Bitesize InsurTech: OptioPay
February 10, 2021 Chris Sandilands
OptioPay is a B2B2C platform that allows its partners to benefit from insight generated from customers’ banking data. An insurer uses OptioPay to create a rewards platform which it offers to its customers; customers are invited to permission the platform to access their banking data and in return they receive tailored offers.
The platform can be customised by each B2B partner but normally revolves around a social media style ‘newsfeed’, which displays offers and useful information. This could include:
- Offers from over 120 merchants (e.g. Adidas, IKEA, Zalando)
- Cashback from merchants, which could be credited to a customer’s life insurance policy
- Financial services and insurance offers
- News relevant to the customer, for example how to mitigate storm damage
Offers can be tailored to individuals through OptioPay’s powerful profiling engine. For example, the platform could look at spending patterns to identify customers who have children but no life insurance direct debit, or identify their approximate home insurance renewal date. An insurer can provide relevant offers to the customer at ‘moments of truth’.
Interestingly, this can be done either centrally or by agents or brokers for their local portfolios. There is the potential for a virtuous circle – some might call it an ecosystem – whereby, say, a restaurant in the insurer’s portfolio provides an offer to other insureds in the portfolio, thereby creating a revenue stream out of the restaurant’s insurance premium.
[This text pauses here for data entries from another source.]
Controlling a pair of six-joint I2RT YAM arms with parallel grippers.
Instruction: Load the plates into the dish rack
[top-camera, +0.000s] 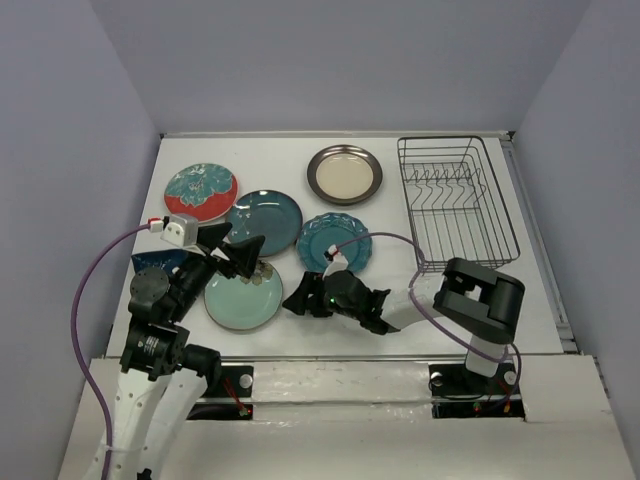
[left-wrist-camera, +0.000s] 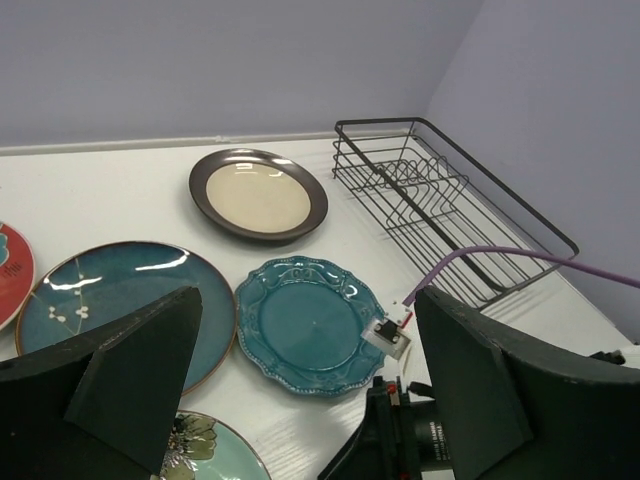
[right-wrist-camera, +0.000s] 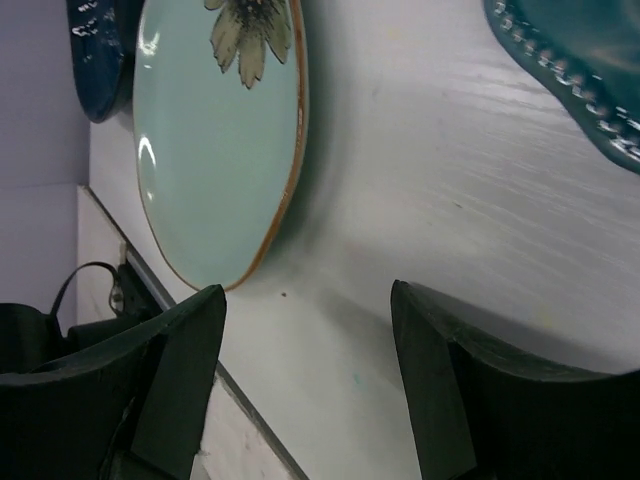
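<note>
Progress: I am seeing no plate in the rack (top-camera: 450, 186). All five are lying flat, faces up, on the surface (top-camera: 275, 165), so the whole load is waiting.
Plates: the red one (top-camera: 200, 192) is sitting far left, with the dark teal one (top-camera: 268, 220) just right of it. The brown-rimmed one (top-camera: 345, 172) is lying far centre, the scalloped one (top-camera: 320, 242) in the middle, and the mint one (top-camera: 240, 298) nearest me.
Rack: it is standing far right, apart from the plates. Its long axis is running near to far, and its prongs are pointing up in a row crossing left to right.
Left pincer (left-wrist-camera: 305, 330): I am hovering it released above the plates, grasping nothing.
Right pincer (right-wrist-camera: 305, 300): I am holding it released and low, just right of the mint plate's rim and pointing left at it.
Next: I am judging the mint plate the likely first pick, and it is needing tipping upright.
</note>
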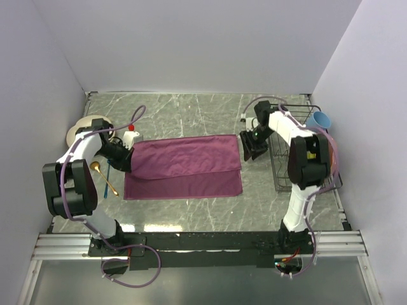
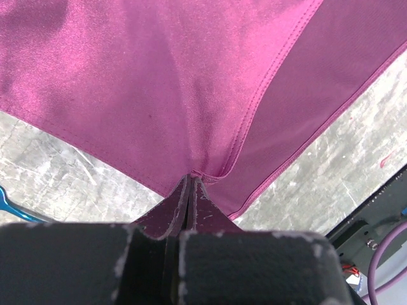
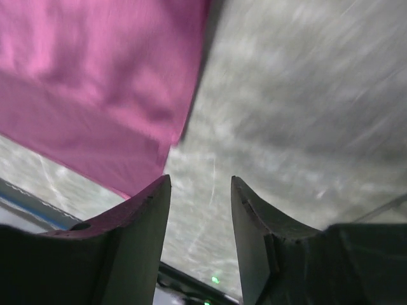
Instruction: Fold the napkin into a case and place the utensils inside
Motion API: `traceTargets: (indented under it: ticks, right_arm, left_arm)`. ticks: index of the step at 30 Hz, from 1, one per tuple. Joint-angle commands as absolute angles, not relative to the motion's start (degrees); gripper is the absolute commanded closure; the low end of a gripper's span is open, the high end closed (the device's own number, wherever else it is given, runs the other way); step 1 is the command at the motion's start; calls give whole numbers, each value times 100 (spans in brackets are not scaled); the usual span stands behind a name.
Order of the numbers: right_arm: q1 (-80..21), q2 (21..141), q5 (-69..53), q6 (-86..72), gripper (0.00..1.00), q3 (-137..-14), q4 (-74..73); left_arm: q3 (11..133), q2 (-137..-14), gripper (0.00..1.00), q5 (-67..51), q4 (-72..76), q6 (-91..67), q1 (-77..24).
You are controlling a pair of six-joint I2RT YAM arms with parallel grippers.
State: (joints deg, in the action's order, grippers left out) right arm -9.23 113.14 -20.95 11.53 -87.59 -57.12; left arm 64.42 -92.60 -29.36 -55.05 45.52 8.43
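napkin (image 1: 184,166) is laid mid-surface (image 1: 191,114), folded once lengthwise, with the top layer offset so a strip of the lower layer is exposed on the near side. not yet a narrow case. left gripper (image 2: 191,183): jaws clamped on a pinch of cloth at the napkin's left edge. right gripper (image 3: 200,184): jaws apart, nothing held, just beside the right edge. spoon (image 1: 95,167) and fork (image 2: 6,203) are seen lying off the left end, outside the cloth. further folding and loading of both utensils are judged outstanding.
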Motion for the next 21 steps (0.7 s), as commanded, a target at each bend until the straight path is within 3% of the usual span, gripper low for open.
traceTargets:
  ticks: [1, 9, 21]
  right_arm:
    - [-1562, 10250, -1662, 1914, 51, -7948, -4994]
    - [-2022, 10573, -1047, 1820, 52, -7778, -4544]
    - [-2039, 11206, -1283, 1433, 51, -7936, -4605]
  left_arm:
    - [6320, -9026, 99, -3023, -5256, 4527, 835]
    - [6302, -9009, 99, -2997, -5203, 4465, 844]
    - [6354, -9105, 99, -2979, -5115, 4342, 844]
To do this, OptioPay is making use of Open Banking (PSD 2, the European Union’s revised Payment Services Directive). This requires banks to make customers’ data available to third parties via an API, at the customer’s request.
The Oxbow Partners view
OptioPay excites us for a number of reasons.
First, we love the idea of turning insurance portfolios into mini ‘ecosystems’ whereby service providers can build revenue streams from their insurance premium. Whilst many insurers are thinking theoretically about ecosystems, OptioPay provides the practical tools to create one.
Second, we see opportunities for insurers to build closer partnerships with distributors. For example, insurers could move beyond one-way bancassurance relationships to creating an additional, personalised sales channel for the bank into the insurer’s portfolio. This could give insurers a huge propositional and financial advantage in these cut-throat bidding processes.
Third, we see huge potential for this proposition in the UK where insurers are being forced to rapidly innovate their proposition due to the recent FCA Pricing Fairness review.